Finding the right laptop has never been more difficult for most of us, there are so many makes and models on the market all promising to be the bargain of the century.
When you cut through all the sales hype such as a powerful Intel core processor, massive 2gb RAM, or my personal favorite CD quality graphics, it’s easy to see the good from the not so good.
Chances are if a laptops price seems too good to be true the chances are it is, it could have an older type of processor, poor graphics, or made by a totally unknown manufacturer.
When finding the right laptop you need to pay particular attention to the following in this order.
4. Hard drive size and speed
6. Operating System
Laptops can go wrong, and this can either be a painless or very painful experience, warranty in my opinion is the most important fact when buying a laptop, the warranty should be at least a year or more, in any case check to see what’s actually covered, manufacturers such as ASUS also include accidental damage as part of the price. If the laptop has a poor warranty walk away.
The very latest generation of processors such as Intel’s i7 is very good, but it’s expensive and totally unnecessary for most users, an Intel i5 is a good mid to high end processor which like its i7 big sister can speed up when the need arises, for a more budget option the Intel i3 is a good choice, it does not have the speed boot like the i7 and i5 processors, but its easily more than capable of general stuff such as Internet, Word processing, light gaming, music and videos.

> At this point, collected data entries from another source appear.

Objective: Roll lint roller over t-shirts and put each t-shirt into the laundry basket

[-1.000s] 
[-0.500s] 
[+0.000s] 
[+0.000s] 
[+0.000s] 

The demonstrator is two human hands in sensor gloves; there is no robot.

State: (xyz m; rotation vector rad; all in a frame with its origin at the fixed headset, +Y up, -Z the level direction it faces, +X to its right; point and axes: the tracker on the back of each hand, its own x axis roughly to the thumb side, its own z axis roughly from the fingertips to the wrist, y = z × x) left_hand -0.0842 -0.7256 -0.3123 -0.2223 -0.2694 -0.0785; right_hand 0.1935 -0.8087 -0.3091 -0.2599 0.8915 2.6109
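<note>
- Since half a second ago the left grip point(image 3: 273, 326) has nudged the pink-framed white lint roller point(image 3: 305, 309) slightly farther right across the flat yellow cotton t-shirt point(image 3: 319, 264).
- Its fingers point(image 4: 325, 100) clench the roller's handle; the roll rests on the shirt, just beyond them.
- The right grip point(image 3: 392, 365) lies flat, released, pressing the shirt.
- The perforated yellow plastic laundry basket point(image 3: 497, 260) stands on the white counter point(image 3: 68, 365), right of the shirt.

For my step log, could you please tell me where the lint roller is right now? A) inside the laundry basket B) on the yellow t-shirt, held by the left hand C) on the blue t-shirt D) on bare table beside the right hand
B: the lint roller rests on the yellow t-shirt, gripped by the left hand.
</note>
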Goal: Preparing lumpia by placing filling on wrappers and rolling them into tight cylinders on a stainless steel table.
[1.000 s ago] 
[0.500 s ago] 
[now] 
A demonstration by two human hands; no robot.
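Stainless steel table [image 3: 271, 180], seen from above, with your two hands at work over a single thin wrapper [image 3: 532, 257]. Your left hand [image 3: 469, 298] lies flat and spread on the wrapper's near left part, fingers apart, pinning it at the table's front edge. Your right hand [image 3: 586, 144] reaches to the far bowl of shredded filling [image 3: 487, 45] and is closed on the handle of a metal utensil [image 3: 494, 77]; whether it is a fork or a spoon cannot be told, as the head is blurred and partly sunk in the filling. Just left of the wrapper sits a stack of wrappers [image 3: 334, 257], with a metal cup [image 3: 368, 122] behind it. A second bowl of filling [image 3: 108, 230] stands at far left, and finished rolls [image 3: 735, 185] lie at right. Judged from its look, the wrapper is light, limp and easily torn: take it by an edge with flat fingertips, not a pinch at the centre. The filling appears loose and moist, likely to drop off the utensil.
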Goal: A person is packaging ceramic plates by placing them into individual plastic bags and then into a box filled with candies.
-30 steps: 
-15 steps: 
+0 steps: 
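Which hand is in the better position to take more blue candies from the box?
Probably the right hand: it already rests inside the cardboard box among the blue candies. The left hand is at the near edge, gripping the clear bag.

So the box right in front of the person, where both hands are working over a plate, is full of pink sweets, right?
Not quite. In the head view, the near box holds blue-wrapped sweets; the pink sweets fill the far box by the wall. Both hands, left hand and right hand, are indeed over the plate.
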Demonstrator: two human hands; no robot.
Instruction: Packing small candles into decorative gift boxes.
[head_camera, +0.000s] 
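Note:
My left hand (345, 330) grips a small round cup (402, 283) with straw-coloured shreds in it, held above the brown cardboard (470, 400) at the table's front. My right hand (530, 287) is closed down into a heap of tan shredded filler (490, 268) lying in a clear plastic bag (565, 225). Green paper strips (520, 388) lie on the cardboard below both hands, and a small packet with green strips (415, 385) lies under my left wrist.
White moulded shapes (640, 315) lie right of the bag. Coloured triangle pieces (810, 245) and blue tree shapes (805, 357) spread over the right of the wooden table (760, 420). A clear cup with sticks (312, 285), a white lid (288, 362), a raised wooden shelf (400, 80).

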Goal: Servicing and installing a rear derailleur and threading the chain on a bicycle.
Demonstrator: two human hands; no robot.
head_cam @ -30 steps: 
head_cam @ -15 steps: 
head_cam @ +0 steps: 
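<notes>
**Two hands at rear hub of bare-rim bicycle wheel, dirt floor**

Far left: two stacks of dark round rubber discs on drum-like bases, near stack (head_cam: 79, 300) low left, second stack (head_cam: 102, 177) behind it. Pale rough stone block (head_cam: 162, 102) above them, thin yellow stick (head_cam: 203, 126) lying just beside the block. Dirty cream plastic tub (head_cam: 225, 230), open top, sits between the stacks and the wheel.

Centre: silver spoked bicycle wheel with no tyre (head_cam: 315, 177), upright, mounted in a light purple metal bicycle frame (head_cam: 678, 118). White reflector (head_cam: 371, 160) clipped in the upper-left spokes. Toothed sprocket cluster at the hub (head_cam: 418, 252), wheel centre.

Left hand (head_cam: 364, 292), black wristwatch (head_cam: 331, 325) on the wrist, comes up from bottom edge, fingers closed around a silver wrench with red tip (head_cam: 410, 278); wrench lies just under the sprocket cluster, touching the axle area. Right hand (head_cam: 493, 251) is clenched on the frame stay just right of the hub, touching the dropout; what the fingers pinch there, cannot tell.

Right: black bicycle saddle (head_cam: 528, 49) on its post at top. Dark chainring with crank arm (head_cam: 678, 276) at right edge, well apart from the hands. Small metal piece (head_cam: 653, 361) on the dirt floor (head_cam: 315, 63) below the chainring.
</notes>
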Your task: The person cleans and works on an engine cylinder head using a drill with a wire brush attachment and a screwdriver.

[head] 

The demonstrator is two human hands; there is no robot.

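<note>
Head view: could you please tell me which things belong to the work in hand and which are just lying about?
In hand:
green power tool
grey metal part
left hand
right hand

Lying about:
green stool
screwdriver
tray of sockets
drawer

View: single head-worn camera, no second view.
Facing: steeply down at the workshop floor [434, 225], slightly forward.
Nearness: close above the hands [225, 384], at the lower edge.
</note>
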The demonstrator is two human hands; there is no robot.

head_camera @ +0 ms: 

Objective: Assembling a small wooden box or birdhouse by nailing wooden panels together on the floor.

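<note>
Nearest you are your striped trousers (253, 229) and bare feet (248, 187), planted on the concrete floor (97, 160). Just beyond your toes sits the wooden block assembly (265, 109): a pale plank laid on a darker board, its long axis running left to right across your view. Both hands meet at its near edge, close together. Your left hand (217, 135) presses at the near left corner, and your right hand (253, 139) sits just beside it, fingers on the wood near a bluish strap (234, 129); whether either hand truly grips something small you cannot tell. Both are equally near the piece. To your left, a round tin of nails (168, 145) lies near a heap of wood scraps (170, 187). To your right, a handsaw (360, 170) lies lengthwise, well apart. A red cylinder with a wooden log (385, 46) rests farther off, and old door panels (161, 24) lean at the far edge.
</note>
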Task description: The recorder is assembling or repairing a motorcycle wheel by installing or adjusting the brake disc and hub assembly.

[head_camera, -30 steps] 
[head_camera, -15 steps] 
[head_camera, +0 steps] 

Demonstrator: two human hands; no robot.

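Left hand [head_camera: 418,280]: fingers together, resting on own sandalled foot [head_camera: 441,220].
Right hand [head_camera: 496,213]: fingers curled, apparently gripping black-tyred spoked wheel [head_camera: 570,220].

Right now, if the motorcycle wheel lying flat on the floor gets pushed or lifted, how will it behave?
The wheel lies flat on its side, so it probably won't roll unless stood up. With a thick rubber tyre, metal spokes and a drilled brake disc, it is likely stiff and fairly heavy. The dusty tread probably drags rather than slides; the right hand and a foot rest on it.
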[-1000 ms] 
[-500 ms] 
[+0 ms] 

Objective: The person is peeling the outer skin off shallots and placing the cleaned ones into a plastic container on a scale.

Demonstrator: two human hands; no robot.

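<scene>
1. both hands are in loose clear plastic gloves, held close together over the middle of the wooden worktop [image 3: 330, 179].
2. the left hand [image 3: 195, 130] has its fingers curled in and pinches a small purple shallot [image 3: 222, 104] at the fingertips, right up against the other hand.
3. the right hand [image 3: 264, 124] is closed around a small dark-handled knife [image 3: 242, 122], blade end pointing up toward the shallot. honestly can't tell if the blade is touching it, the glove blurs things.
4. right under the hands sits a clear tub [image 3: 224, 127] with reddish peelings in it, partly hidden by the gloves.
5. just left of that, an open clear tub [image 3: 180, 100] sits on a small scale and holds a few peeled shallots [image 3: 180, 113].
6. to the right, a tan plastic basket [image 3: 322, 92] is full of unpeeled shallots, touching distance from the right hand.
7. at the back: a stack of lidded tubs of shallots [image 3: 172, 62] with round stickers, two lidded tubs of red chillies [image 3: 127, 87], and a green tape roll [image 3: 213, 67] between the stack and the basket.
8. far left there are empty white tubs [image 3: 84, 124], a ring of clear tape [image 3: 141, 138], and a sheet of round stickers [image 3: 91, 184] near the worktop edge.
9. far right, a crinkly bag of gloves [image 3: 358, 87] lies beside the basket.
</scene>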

This is where most people really go wrong when buying a laptop, unlike a desktop computer you cannot upgrade the graphics and whatever your laptop comes with that’s what you’re stuck with, I get at least 2 questions per week from people asking how to upgrade their laptops graphics, and I hate breaking the bad news to them.
When you’re finding the right laptop you need to think about how much graphics power you need, there are two main types of graphics cards on the market for laptops, the shared and dedicated memory types, the least powerful is the shared type, this uses some of your computers main RAM (memory) for its graphics memory, the downside to this is it reduces the amount of RAM your computer has, for example if you have 4GB of system RAM and you allocate 1GB to you graphics card you have now only got 3GB of system RAM available.
The most powerful type of laptop graphics card is the dedicated memory kind, this type of graphics card has its own RAM which is generally faster than the system RAM and makes a big difference when it comes to high end gaming or graphic work.
Laptops with dedicated memory graphics are more expensive than many laptops with shared memory types, but if you’re into gaming etc there can be no other choice in my opinion, but if you’re only into light gaming/general use then buying a laptop with a shared memory graphics card will be fine.
Hard drive size and speed
Please note I have added the hard drive size and the RAM pretty low down the list as both of these can be upgraded if needed.
The size of files applications and operating systems is always growing and today you really need a laptop with a hard drive size of 300GB or larger, in addition to this the drive should have a rotation speed of 7200rpm and not the slower 5400rpm type.
RAM and Operating system
With any RAM and Operating system they both work well together, today there is a big push from 32bit to 64bit operating systems, the one thing this means to most people is the ability of a laptop to run more than 3.5GB of RAM which is the limit of any 32bit operating system.
If you are buying a laptop with a 32bit version of Windows 7 ensure the laptop has 4gb of RAM this will mean Windows will be able to use its full 3.5gb.
If you are getting a laptop with a 64bit version of Windows 7 then the limit is usually down to the maximum of the laptops hardware, normally 8GB.
Tip – when finding the right laptop try to go for a 64bit version of Windows as it will run any 32 bit versions of application, but also the dedicated 64bit stuff which is becoming more common.
Windows 7 is a big operating system and once you have a few applications open it can become a real memory hog, whatever version of Windows you choose make sure you have the maximum amount of RAM installed to really get the most from it in terms of performance.